> _TASK BRIEF_: What is the number of lines in the data that include the string "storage"? Give it by itself.

Data records

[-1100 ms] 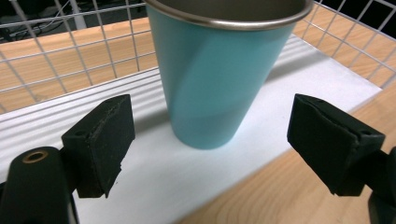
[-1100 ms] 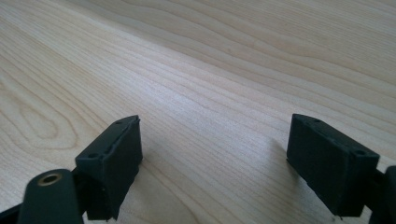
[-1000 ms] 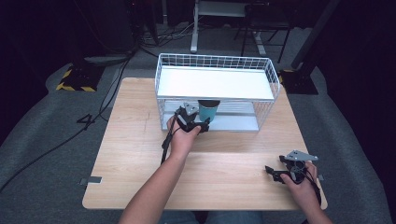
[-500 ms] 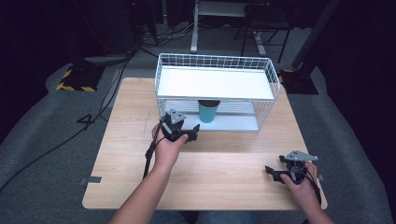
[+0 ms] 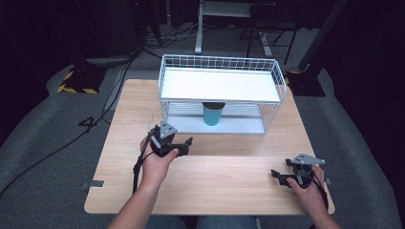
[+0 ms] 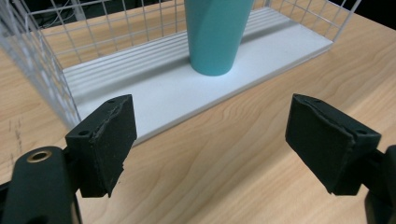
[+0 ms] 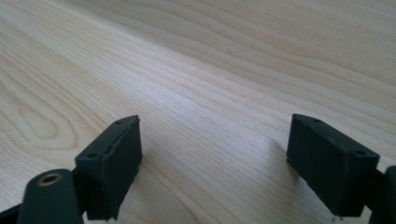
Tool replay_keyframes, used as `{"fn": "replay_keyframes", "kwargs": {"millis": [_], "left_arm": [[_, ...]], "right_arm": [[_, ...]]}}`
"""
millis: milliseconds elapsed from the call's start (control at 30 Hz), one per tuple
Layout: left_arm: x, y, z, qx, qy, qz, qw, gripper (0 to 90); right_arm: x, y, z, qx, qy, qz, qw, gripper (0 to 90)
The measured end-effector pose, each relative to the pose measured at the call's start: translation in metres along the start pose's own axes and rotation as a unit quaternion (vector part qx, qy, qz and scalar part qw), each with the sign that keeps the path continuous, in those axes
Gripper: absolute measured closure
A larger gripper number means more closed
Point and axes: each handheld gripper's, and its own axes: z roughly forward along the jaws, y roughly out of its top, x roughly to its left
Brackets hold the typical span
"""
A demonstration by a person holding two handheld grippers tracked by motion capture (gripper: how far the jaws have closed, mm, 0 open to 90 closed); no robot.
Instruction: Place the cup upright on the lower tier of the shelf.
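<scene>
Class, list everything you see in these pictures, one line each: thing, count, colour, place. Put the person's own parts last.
Table: one, light wood, centre.
Wire rack: one, white, two shelves, far half of table.
Cup: one, teal, upright on rack's lower shelf.
Floor: grey carpet, around table, cables trailing.
Left tool: one, black, open, held before the rack, apart from the cup.
Right tool: one, black, open, low over table's near right.
Hands: two, entering from the bottom.

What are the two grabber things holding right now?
Nothing. The left gripper and right gripper are both open and empty; the teal cup stands alone in the wire rack.
</scene>
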Motion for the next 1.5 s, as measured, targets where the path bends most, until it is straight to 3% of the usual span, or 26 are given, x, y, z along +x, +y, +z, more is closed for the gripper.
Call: {"fn": "replay_keyframes", "kwargs": {"millis": [400, 500, 633, 733, 967, 1100, 1300, 1500], "left_arm": [[0.013, -0.033, -0.036, 0.001, 0.004, -0.007, 1.0, 17.8], [0.014, -0.044, -0.049, 0.012, 0.013, 0.006, 0.9998, 17.9], [0.013, -0.052, -0.058, 0.01, 0.01, 0.01, 0.9999, 18.0], [0.013, -0.064, -0.066, 0.025, 0.012, 0.015, 0.9995, 18.0], [0.019, -0.085, -0.071, 0.049, 0.007, 0.001, 0.9988, 18.4], [0.027, -0.098, -0.071, 0.062, 0.014, -0.012, 0.9979, 19.2], [0.041, -0.116, -0.069, 0.096, 0.022, -0.022, 0.9949, 19.4], [0.046, -0.126, -0.065, 0.123, 0.022, -0.012, 0.992, 19.3]], "right_arm": [[0.0, 0.0, 0.0, 0.0, 0.0, 0.0, 1.0, 18.4], [0.0, 0.0, 0.0, 0.0, 0.0, 0.0, 1.0, 18.4], [0.0, 0.0, 0.0, 0.0, 0.001, 0.0, 1.0, 18.4], [0.0, 0.0, 0.0, 0.0, 0.001, -0.001, 1.0, 18.4], [0.0, 0.0, 0.0, 0.0, 0.001, -0.001, 1.0, 18.4], [0.0, 0.0, 0.0, 0.0, 0.001, -0.001, 1.0, 18.4], [0.0, 0.0, 0.0, 0.0, 0.001, -0.001, 1.0, 18.4], [0.0, 0.0, 0.0, 0.0, 0.001, -0.001, 1.0, 18.4]]}}
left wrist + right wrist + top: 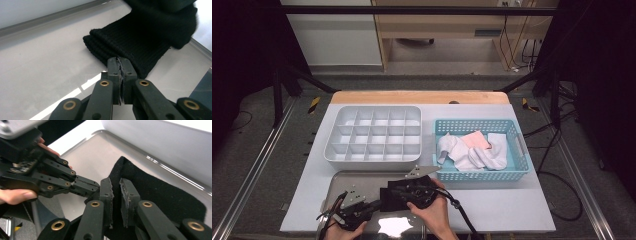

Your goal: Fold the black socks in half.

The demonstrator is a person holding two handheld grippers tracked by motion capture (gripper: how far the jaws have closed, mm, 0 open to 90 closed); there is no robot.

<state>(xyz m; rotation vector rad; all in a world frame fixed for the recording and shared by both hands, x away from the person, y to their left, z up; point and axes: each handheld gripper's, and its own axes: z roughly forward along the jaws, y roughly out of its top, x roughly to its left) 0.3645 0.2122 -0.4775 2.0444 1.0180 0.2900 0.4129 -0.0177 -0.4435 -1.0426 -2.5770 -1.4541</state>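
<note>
The high view takes in the whole table (522,210): at bottom centre a black cloth (388,199) lies on a steel tray (343,181), with the left tool (373,205) at its left edge and the right tool (393,192) over its middle. How the jaws stand cannot be told there.

The left gripper view shows the left tool (121,65) pressed together at the folded cloth's (140,42) near edge; whether it pinches any fabric is unclear. The right gripper view shows the right tool (116,188) a little apart, a raised fold of cloth (160,197) between its jaws.

Behind the tray, a white divided box (374,136) sits centre frame. Right of it, a blue basket (517,172) holds white cloths (472,155) and a pink one (476,139).
</note>
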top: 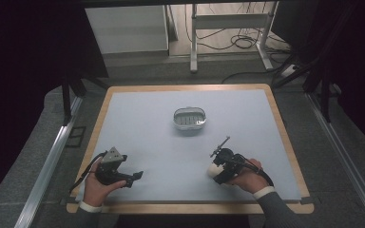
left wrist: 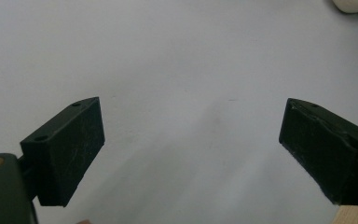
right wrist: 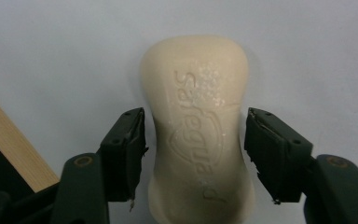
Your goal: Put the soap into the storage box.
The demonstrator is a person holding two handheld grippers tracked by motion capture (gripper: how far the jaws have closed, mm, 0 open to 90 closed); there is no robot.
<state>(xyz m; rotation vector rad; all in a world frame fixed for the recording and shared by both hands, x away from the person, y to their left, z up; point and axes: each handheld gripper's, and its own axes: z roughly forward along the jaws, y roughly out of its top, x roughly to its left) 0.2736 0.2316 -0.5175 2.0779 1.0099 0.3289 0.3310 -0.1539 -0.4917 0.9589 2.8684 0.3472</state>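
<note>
A cream bar of soap point(right wrist: 196, 126) with an embossed logo lies flat on the pale blue mat, near the table's front right point(top: 214, 170). My right gripper point(right wrist: 196, 116) straddles its middle. One jaw stands on each side of the bar with a thin gap at each, so the pads are not pressing on it. In the high view the right gripper point(top: 218, 172) points left over the soap. My left gripper point(top: 134, 176) rests at the front left, and its jaws point(left wrist: 191, 121) are wide open over bare mat. An end of the soap point(left wrist: 354, 4) shows at the top right corner of the left gripper view.
A small oval metal soap dish point(top: 189, 118) sits at the middle of the mat point(top: 147, 133), beyond both grippers. The wooden table edge point(top: 190, 207) frames the mat. Beyond the table's far edge are desk legs point(top: 193, 47) and floor cables.
</note>
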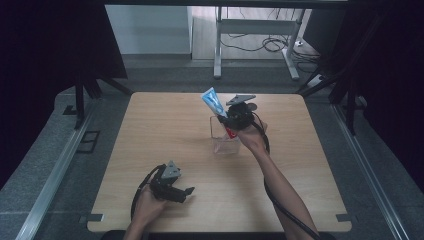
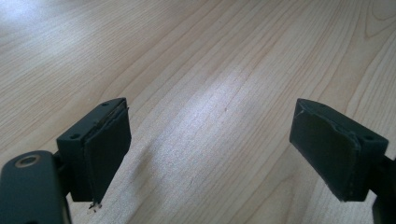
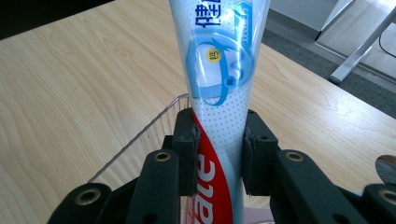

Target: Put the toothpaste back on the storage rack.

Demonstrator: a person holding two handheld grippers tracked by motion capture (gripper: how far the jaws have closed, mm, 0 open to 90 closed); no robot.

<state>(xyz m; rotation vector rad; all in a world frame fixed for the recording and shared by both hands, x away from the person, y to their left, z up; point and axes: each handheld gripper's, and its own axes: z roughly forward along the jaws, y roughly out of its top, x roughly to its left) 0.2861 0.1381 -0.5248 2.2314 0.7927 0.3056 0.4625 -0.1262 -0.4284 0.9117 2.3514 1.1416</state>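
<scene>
Wooden table; toothpaste tube roughly upright in right tool, crimped end up.

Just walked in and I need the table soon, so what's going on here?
A person is working at the wooden table with a gripper in each hand. The right gripper is shut on a toothpaste tube, held over a clear container near the middle of the table; whether the tube's lower end is already inside is hard to tell. The left gripper is open with nothing between its jaws, low over the near edge.
</scene>
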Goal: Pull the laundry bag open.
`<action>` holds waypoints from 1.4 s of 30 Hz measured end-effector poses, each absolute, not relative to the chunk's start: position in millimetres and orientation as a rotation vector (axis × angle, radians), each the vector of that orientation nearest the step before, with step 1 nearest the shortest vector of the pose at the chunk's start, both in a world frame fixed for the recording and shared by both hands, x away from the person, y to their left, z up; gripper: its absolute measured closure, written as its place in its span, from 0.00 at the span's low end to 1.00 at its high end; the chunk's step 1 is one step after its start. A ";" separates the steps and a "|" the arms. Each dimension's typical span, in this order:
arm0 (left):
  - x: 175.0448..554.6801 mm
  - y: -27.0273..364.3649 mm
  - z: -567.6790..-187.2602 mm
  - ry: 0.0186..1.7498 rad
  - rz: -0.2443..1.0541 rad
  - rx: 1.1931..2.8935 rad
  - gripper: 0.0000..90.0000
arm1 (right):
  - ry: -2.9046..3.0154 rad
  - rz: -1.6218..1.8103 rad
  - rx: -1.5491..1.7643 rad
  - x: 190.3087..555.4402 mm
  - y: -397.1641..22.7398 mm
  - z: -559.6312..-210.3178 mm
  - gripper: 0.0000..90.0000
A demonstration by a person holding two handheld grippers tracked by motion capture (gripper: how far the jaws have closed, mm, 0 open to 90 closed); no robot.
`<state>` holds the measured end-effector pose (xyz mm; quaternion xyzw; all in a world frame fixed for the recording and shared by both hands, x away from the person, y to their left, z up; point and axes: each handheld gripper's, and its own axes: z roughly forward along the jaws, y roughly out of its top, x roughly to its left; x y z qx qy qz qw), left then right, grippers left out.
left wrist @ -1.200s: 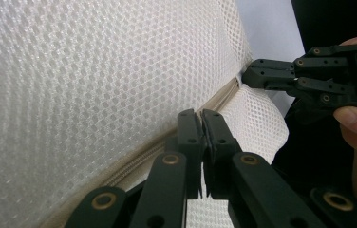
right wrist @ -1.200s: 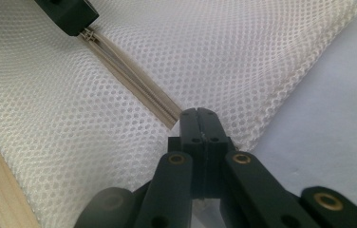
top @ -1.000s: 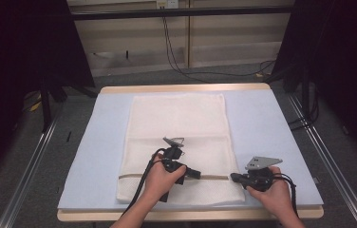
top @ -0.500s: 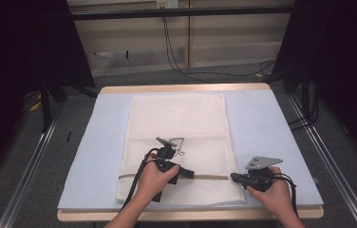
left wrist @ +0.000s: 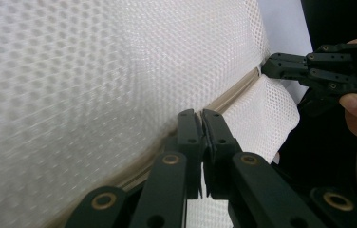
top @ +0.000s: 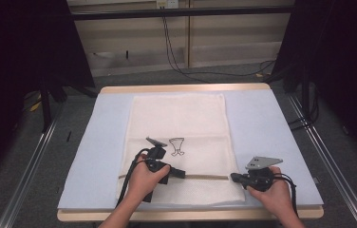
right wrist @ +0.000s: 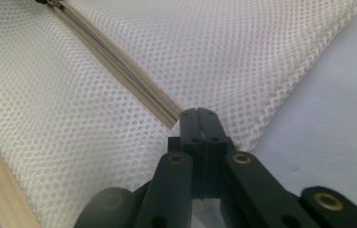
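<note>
place: lab | signs: black curtains (top: 20, 57); padded table (top: 271, 128); floor cables (top: 181, 66)

We are looking at a wooden table (top: 186, 88) that is carrying a pale blue sheet (top: 271, 133) over almost its whole top. A white mesh bag (top: 179, 118) is lying flat on the sheet, running from near the far edge to the near edge, midway between the side edges.

Two bare forearms, no sleeves in sight, left claw (top: 180, 173) black with brass-coloured pivot screws, black cable looping behind it, right claw (top: 234, 177) black, grey three-cornered plate on top
</note>
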<state>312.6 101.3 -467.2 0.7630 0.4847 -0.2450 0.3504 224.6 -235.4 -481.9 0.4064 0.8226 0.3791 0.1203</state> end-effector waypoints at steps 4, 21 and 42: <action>313.0 109.4 -465.2 1.252 -0.608 1.981 0.97 | 2.404 1.108 1.188 224.7 -235.5 -481.8 1.00; 309.6 143.9 -459.1 1.292 -0.568 1.963 0.97 | 2.406 1.109 1.194 225.4 -235.6 -481.6 1.00; 306.2 208.6 -456.1 1.372 -0.496 1.907 0.97 | 2.407 1.107 1.201 225.2 -235.3 -481.3 1.00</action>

> _RESPONSE TO THE TASK_: 2